Both of these benefits no longer exist. Those same web performance folks now, pretty much universally, recommend strongly against that same use of CDNs.

  1. In HTTP2 and HTTP3 the tables have turned. We now have multiplexing on a single connection, which means we no longer need separate connections to request multiple assets concurrently. And we also don't want separate connections even if we could, because those would be slower (separate TCP/HTTPS first, and "tcp slow start"). For the same reason, self-hosting is always faster than waiting in the critical path for another DNS look up, TLS/HTTPS, and then the TCP slow start. There is also significant gains to be had of course by bundling, minifying and compressing unrelated scripts together rather than as separate files. Hence it is also increasingly less common to serve JS libs as merely a self-hosted file, but actually to include it e.g. in your "common_vendor.js" build artefact or in some fragment of that.
  2. The use of HTTP cache poisoning tricks to fingerprint people, has led browsers to partition their HTTP cache by caller domain. (countermeasures popularised by Apple in WebKit, blog 1, blog 2). This means even if two unrelated sites do both use Wikipedia Preview, and the same version of it, they would not share client caches. This, together with Spectre/Meltdown has driven Google and Mozilla to have done the same since then.
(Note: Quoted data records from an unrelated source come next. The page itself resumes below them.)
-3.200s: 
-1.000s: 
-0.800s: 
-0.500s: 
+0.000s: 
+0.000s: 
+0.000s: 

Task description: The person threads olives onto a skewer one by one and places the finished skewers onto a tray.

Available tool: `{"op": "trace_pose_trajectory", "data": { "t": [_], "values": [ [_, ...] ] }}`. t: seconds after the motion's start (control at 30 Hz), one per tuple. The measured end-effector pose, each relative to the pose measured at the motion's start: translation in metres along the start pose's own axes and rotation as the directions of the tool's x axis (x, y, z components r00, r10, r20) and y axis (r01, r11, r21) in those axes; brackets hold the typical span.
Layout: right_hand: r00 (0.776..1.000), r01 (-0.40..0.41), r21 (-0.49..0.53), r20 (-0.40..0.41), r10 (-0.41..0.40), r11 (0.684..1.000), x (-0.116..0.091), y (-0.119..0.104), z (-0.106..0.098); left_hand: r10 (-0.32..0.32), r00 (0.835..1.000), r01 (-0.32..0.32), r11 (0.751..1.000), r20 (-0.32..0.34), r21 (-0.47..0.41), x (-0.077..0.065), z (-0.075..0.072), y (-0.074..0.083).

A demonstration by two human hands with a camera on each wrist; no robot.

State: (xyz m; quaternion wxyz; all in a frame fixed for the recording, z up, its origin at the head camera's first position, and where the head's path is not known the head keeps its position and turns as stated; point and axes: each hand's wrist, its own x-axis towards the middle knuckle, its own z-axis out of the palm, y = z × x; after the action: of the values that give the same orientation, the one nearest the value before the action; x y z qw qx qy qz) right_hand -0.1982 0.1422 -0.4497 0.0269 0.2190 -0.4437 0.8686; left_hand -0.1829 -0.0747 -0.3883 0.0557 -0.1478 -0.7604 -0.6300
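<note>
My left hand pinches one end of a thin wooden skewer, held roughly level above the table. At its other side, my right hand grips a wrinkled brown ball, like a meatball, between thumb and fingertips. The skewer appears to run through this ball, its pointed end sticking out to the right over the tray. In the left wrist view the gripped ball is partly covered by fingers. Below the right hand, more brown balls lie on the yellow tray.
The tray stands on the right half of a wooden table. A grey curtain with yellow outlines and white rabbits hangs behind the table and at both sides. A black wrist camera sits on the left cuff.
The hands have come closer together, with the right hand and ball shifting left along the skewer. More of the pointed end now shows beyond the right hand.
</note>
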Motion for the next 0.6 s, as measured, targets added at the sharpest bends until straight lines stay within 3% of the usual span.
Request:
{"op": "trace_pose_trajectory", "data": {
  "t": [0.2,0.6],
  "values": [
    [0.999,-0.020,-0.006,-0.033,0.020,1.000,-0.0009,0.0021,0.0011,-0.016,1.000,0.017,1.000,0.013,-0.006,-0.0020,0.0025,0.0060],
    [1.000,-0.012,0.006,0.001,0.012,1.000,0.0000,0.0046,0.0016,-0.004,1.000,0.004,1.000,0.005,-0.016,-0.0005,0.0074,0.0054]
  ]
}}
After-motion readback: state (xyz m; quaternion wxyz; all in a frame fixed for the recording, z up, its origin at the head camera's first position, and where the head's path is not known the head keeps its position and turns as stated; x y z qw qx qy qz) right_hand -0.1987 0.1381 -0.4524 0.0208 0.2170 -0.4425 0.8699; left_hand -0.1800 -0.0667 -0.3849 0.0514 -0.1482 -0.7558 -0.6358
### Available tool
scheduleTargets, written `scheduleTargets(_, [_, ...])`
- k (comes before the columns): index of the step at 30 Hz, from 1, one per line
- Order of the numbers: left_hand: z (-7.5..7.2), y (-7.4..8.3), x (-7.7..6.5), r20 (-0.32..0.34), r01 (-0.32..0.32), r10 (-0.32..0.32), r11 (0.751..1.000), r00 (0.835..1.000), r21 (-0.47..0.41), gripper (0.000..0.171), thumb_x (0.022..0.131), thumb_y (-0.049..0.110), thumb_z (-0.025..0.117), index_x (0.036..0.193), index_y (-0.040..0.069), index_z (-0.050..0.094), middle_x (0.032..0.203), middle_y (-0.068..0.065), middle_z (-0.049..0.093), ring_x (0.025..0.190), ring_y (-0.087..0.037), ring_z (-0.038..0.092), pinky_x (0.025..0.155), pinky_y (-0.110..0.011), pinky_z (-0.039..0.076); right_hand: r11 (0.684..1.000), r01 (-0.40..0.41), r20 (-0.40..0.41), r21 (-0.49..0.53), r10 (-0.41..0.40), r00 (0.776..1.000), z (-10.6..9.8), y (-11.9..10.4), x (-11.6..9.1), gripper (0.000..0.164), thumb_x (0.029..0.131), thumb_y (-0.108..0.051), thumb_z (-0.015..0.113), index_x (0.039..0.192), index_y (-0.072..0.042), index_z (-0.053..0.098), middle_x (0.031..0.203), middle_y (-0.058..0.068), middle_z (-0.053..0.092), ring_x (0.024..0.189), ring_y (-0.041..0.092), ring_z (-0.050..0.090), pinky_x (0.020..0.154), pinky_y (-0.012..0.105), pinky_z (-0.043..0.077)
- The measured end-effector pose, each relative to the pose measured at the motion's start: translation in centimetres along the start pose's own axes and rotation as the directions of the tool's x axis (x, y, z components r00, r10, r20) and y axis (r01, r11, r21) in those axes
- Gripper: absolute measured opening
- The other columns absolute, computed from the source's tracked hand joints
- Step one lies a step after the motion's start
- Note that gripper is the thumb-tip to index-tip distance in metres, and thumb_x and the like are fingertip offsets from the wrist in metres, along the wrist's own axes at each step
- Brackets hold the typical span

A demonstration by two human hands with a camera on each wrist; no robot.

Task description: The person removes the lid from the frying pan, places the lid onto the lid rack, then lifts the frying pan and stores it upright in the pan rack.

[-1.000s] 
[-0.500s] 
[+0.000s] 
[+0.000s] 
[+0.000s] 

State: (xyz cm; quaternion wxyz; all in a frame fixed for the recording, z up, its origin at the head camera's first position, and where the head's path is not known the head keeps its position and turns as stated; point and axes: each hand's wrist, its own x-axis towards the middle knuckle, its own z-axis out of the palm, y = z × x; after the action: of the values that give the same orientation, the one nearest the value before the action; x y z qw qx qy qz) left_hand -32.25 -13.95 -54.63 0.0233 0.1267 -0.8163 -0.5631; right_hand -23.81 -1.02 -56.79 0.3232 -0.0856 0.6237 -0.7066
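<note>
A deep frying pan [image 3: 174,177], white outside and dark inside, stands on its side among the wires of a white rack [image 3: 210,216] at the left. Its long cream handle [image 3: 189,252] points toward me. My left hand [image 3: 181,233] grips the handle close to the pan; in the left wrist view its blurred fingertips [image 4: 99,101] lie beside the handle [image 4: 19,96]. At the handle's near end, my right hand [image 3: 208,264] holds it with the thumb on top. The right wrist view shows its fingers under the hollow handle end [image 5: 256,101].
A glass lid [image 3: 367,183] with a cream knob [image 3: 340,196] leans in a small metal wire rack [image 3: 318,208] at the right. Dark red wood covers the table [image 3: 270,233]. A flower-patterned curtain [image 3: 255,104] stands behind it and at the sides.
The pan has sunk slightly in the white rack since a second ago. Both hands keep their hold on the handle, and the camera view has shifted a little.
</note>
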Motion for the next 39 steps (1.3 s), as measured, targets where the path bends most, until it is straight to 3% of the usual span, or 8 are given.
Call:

Anyway, so all that to say: It's not an industry best practice anymore, and it actually degrades performance and site stabity by doing so. (every extra domain to fetch scripts from is another connection that can fail or timeout for random reasons unrelated to us, and thus make the vendor's own site slow or unavailable for brief periods of time; involving more domains exponentially multiplies those odds).

Simplicity?

I do recognise that being able to "just" include a script can make it easier to build a quick demo, but we should probably provide our own documentation and demo pages if we aren't already. Plus, this "ease of getting started" assumes that the vendor in question has no bundler, and no web application in place that has opinions or requirements to use them, and no technical or social security policy in place that would prevent the injection of third-party executable scripts on their site. Remember that there is a big diference between using a third-party API to display information on your site, and trusting a third-party domain to send you - live at runtime - directly an executable script to run within your own trust domain. The latter means their cookies, credentials, and everything the user does and has done will leak. As well as referer activity possibly being sent to us about their user's reading activity. Plenty of companies don't care about that and even pay extra to leak more (ad networks are funny like that), but there's also plenty of orgs and tranditional media that wouldn't allow that. And even those that do, would most likely have a technical restriction in place that prevented loading code like that without approval somewhere first.

Anecdotally, in my experience as lead of QUnit, I've actually found that for some younger developers the use of "simple" script tags in documentation actually led to confusion and became a barrier to entry! Their expectation was to add it to a bundler. Their framework didn't even allow for the easy adding of HTML tags to pages – it's all local JavaScript imports these days. It's certainly a tragedy that our industry has made things so complicated, but that's a story for another time.

Anyway, that all to say: I would guess that the downloading of JS is a relatively small part of what it would take for a vendor to get started. If we have experiences that say otherwise, we should look at that, but my guess would be that it wouldn't help us much if we did this.

Thanks @Krinkle for the write up. We've found that 90%+ of the adoption comes from the WordPress plugin so we'll let the component be using as a local file for those doing their own technical integration of the component.